If f(x) = 0 is a polynomial whose coefficients all `pm 1` and whose roots are all real, then the degree of f(x) can be equal to

To solve the problem, we need to determine the degree of the polynomial \( f(x) \) such that all coefficients are either +1 or -1, and all roots are real. ### Step-by-Step Solution: 1. **Understanding the Polynomial**: We know that \( f(x) \) is a polynomial with coefficients of either +1 or -1. This means that the polynomial can be expressed in the form: \[ f(x) = a_n x^n + a_{n-1} x^{n-1} + \ldots + a_1 x + a_0 \] where each \( a_i \) is either +1 or -1. 2. **Testing Degree 1 Polynomial**: Let's consider a polynomial of degree 1: \[ f(x) = x + 1 \] Setting \( f(x) = 0 \): \[ x + 1 = 0 \implies x = -1 \] This polynomial has a real root (-1). 3. **Testing Degree 2 Polynomial**: Now, consider a polynomial of degree 2: \[ f(x) = x^2 + x + 1 \] Setting \( f(x) = 0 \): \[ x^2 + x + 1 = 0 \] The discriminant \( D \) is given by: \[ D = b^2 - 4ac = 1^2 - 4 \cdot 1 \cdot 1 = 1 - 4 = -3 \] Since the discriminant is negative, this polynomial does not have real roots. 4. **Testing Degree 3 Polynomial**: Now, consider a polynomial of degree 3: \[ f(x) = x^3 + x^2 + x + 1 \] Setting \( f(x) = 0 \): \[ x^3 + x^2 + x + 1 = 0 \] The discriminant for cubic polynomials is more complex, but we can check for real roots using the Rational Root Theorem or numerical methods.
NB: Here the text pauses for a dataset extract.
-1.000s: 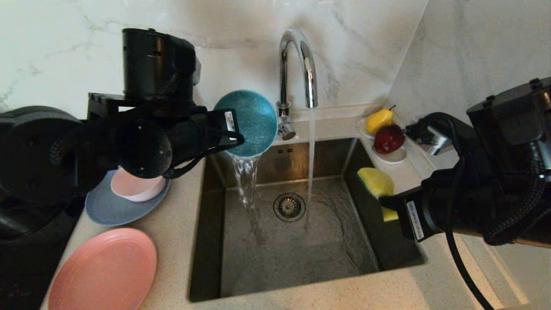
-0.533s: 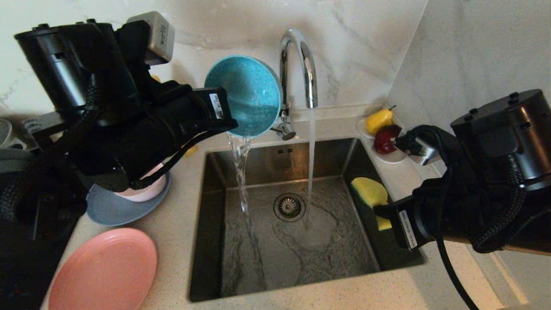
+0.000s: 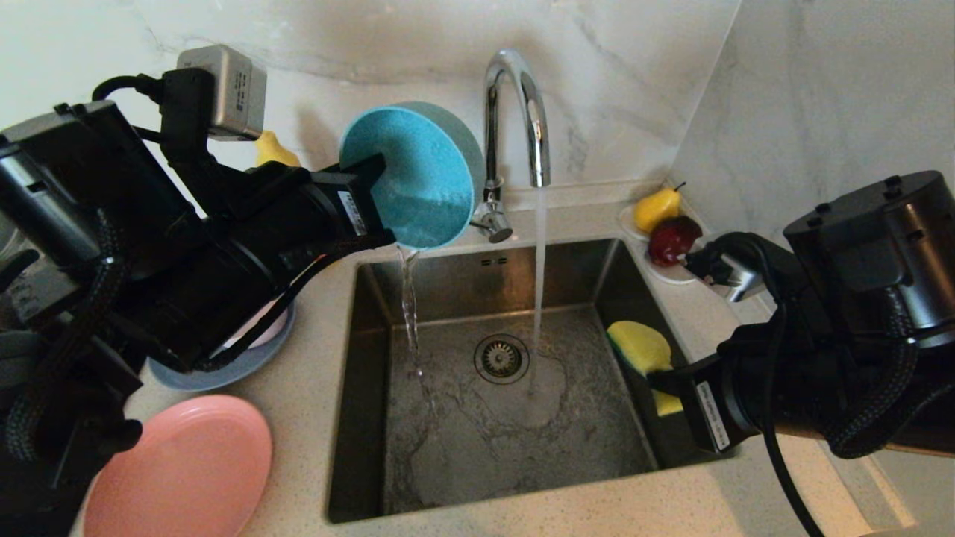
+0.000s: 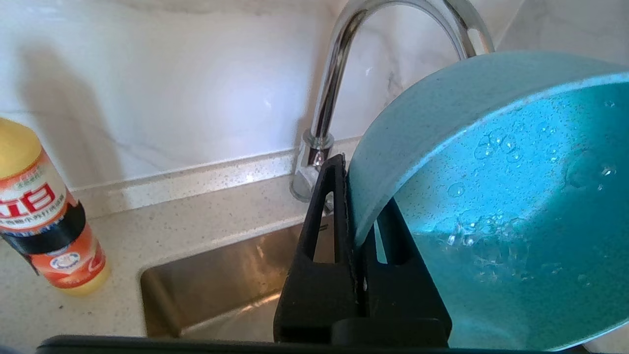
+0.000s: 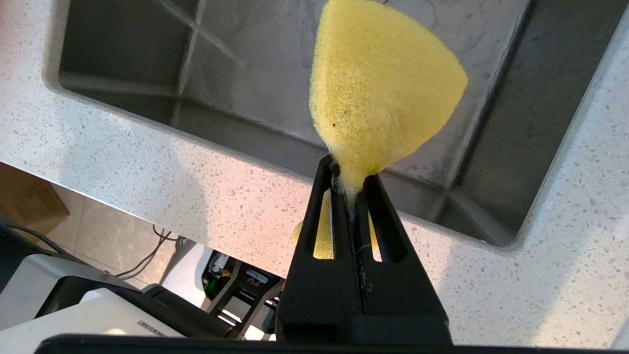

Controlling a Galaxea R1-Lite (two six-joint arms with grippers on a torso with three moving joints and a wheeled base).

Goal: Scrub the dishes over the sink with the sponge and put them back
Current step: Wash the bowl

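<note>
my left gripper (image 3: 380, 201) clamped on teal bowl (image 3: 418, 179) rim, tipped, draining into sink (image 3: 358, 418) far-left | my right gripper (image 3: 660, 377) pinching sponge (image 3: 642, 347) over sink right

Matte speckled teal bowl (image 3: 418, 179), wet; porous yellow foam sponge (image 5: 378, 93); brushed steel sink (image 3: 373, 358); glossy chrome faucet (image 3: 522, 112); speckled stone counter (image 3: 313, 388).

Bright light shines on the white wall (image 4: 162, 98) and the tap (image 3: 515, 112). The black arms look dark.
</note>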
However, it can be shown that this polynomial does not have all real roots. 5. **Testing Degree 4 Polynomial**: Finally, consider a polynomial of degree 4: \[ f(x) = x^4 + x^3 + x^2 + x + 1 \] Again, using the discriminant or numerical methods, we find that this polynomial does not have all real roots either. ### Conclusion: From the analysis, we find that the only polynomial degree that allows for all real roots is degree 1. Therefore, the degree of \( f(x) \) can only be equal to 1. ### Final Answer: The degree of \( f(x) \) can be equal to **1**.